On Day 8 of hospitalization, after two days of fluconazole treatment, the patient had symptomatic trembling and loss of consciousness, with heart rate of 260 beats/min and a 30-beat run of ventricular fibrillation. He was cardioverted and transferred to the intensive care unit. On the day of admission, the patient’s baseline QTc had been 365ms, but on this day it was 477ms; ECG also showed polymorphic ventricular tachycardia, suggesting torsades de pointes. Digoxin was discontinued and he was started on IV lidocaine and magnesium; this resulted in suppression of the polymorphic ventricular tachycardia. Because concomitant amiodarone and fluconazole can cause QTc prolongation, the antifungal was switched to micafungin 100mg daily; antibiotics were switched as well to cefazolin 2g every 8 hours based on susceptibility testing.
On Day 10, amiodarone was switched from IV to oral tablets and lidocaine was discontinued, but on Day 12, the patient experienced polymorphic ventricular tachycardia again with QTc of 480ms. Lidocaine drip and amiodarone IV were restarted and the clinicians began reviewing the possible causes of this new episode given only three new medications had been initiated since the previous episode: cefazolin, pantoprazole, and micafungin.

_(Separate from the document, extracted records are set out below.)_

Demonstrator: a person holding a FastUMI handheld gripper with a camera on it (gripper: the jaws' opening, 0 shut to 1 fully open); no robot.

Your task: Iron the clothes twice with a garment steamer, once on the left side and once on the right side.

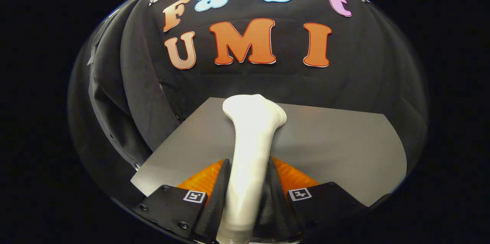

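Observation:
A white garment steamer (250, 144) runs forward between my fingers, its handle clamped by both and its wider head (255, 109) pointing away, beyond the fingertips. My gripper (247, 177) is shut on the handle. Under the steamer, just ahead of the fingers, a patch of orange cloth (294, 177) lies on the grey table (337, 140); most of it is hidden behind the fingers and the steamer. The steamer head hangs over the far part of the table, and I cannot tell whether it touches anything.
The table's far edge meets the black cloth wall (344, 87) just beyond the steamer head. A black curtain fold (141, 94) hangs along the table's left side. Bare grey tabletop spreads to the right of the steamer.

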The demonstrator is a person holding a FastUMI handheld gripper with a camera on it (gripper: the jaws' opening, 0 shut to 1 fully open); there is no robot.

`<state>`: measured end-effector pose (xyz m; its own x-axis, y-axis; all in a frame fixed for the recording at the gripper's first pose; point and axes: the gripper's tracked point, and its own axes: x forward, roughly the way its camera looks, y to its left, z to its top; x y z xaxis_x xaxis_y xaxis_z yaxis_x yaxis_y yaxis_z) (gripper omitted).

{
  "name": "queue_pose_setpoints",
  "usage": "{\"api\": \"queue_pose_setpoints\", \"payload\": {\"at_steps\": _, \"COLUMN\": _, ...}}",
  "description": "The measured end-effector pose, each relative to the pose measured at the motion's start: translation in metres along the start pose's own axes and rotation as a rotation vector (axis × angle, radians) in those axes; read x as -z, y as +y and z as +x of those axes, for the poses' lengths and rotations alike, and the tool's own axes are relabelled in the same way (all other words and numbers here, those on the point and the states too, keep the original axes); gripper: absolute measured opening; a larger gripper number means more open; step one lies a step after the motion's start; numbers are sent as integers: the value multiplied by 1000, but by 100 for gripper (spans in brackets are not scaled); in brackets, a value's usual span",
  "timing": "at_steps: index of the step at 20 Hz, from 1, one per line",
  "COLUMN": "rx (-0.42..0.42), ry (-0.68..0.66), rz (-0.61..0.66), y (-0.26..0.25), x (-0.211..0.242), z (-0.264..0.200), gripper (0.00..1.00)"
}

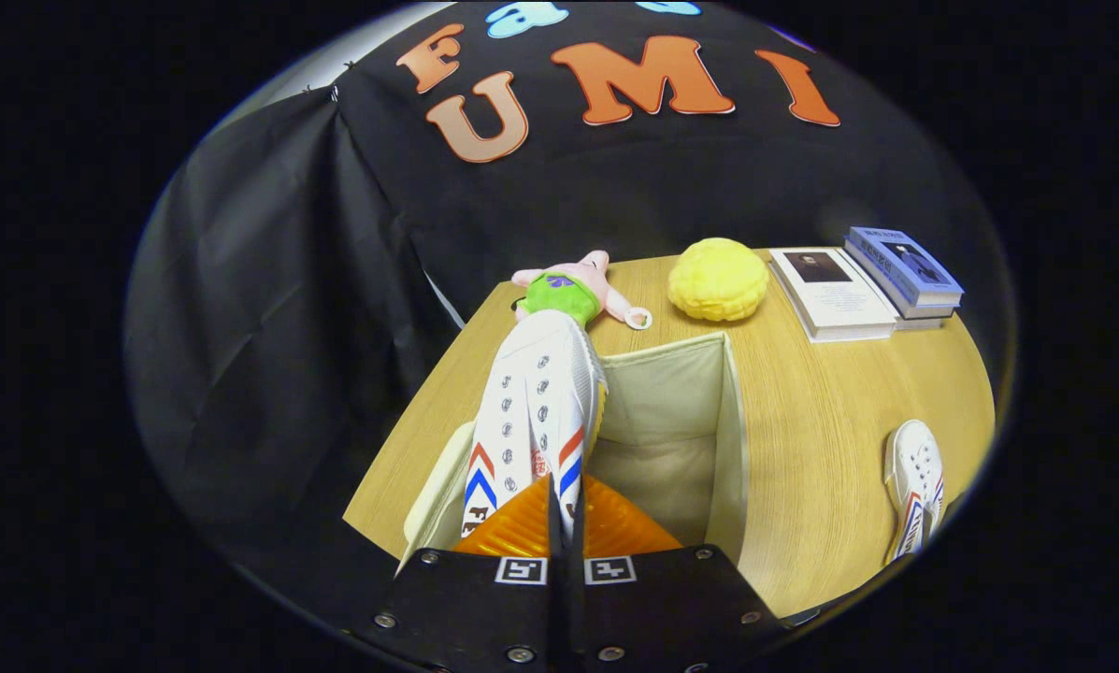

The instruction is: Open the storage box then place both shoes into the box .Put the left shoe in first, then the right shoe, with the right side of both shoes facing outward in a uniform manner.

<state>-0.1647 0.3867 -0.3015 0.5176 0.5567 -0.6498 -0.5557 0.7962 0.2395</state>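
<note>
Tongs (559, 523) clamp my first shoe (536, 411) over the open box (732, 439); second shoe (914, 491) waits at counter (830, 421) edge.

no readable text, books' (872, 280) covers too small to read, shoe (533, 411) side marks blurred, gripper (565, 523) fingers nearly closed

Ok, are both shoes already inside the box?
No, one shoe is held in the claw over the open box, and the other shoe lies on the table.
</note>
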Motion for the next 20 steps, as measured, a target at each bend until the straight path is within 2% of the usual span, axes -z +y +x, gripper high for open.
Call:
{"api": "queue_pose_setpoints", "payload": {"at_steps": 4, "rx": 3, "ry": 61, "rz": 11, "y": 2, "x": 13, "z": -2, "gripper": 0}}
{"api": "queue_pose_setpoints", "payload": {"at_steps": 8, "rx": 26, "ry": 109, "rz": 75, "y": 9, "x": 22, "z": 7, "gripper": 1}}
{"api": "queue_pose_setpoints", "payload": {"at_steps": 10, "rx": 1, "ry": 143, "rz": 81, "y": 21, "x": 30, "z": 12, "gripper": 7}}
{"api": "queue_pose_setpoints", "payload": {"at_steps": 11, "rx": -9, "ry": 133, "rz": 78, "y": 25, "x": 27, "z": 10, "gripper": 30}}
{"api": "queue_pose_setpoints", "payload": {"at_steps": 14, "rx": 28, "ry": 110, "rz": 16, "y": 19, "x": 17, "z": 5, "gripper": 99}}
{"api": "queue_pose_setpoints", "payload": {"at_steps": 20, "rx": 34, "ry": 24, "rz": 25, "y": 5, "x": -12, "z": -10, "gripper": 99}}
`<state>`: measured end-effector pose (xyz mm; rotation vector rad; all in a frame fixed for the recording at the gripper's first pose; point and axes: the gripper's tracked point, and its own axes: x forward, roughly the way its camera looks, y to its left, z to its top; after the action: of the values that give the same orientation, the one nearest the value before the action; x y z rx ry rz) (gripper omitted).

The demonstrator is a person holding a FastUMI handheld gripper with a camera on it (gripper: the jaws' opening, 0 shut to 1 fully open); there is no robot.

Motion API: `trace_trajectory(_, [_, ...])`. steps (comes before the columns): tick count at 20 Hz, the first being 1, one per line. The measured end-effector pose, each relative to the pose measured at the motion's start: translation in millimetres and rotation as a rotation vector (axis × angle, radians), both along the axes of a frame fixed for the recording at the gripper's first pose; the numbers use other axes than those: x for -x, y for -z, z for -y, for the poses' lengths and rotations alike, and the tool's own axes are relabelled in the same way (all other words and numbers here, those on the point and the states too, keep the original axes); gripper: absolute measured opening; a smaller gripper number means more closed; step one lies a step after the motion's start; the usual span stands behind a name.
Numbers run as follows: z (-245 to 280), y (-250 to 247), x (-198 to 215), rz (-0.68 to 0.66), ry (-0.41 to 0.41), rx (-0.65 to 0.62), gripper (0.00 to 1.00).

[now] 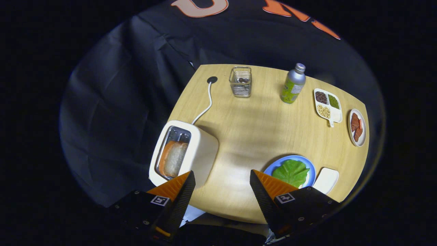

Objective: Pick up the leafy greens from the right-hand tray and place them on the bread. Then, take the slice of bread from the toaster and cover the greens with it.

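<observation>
Hovering high above the worktop (245, 136), the gripper (222, 184) is holding its fingers spread wide with nothing between them, only bare wood showing in the gap. Leafy greens (292, 172) are already lying on the blue plate (309, 163) just beyond the right finger, flat and covering whatever is under them, so the bread below cannot be made out; the empty white tray (326, 179) is sitting just beside that plate on its right. That is pointing, as a judgement, to the greens step being done and the toaster slice being next. The bread slice (173, 158) is standing upright in the slot of the white toaster (201, 152), just ahead of the left finger, with a browner crust edge along one side. It is likely handling as light, soft and easily crushed, with a slightly crumbly surface, so the hold is best taken on the exposed top edge, one finger on each flat face, squeezing gently and lifting straight up to keep it off the slot walls. Greens are looking thin, limp and light, so the slice needs lowering flat or the leaf may slide. Beyond are standing a wire basket (240, 82), a metal bottle (293, 84), a divided dish (327, 104) of beans and a small plate (357, 127) of reddish pieces. The bottle's green label is carrying print too small to read; square coded markers are sitting on both fingers
</observation>
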<state>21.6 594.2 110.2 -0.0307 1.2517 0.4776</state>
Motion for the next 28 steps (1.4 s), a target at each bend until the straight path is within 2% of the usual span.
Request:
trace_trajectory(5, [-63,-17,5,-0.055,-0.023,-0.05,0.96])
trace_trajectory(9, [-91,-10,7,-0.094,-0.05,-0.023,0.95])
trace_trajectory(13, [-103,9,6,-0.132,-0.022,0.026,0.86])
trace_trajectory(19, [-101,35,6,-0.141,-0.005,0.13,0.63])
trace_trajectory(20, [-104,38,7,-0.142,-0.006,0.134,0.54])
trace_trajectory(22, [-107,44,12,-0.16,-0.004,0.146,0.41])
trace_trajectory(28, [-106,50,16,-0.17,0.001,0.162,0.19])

Micafungin was discontinued as per cardiologist recommendation and switched to nystatin suspension after which the patient remained in normal sinus rhythm with no additional episodes while in the hospital.
Several theories were considered for what may have led to this adverse event. Given that the patient’s potassium levels were normal throughout his hospital stay, it was unlikely that the ventricular arrhythmias were prompted by hypokalemia linked to echinocandin use. Pantoprazole, while previously associated with QTc prolongation, was an unlikely culprit as the case that reported on this adverse event involved a patient with chronic alcohol abuse and hypomagnesemia, both of which are not relevant to the patient in this case. Another possible explanation: the long elimination half-lives of both fluconazole and amiodarone, drugs which have both been linked to QTc prolongation. However, based on the Naranjo Score, the clinicians predicted that the adverse event was likely connected to micafungin therapy.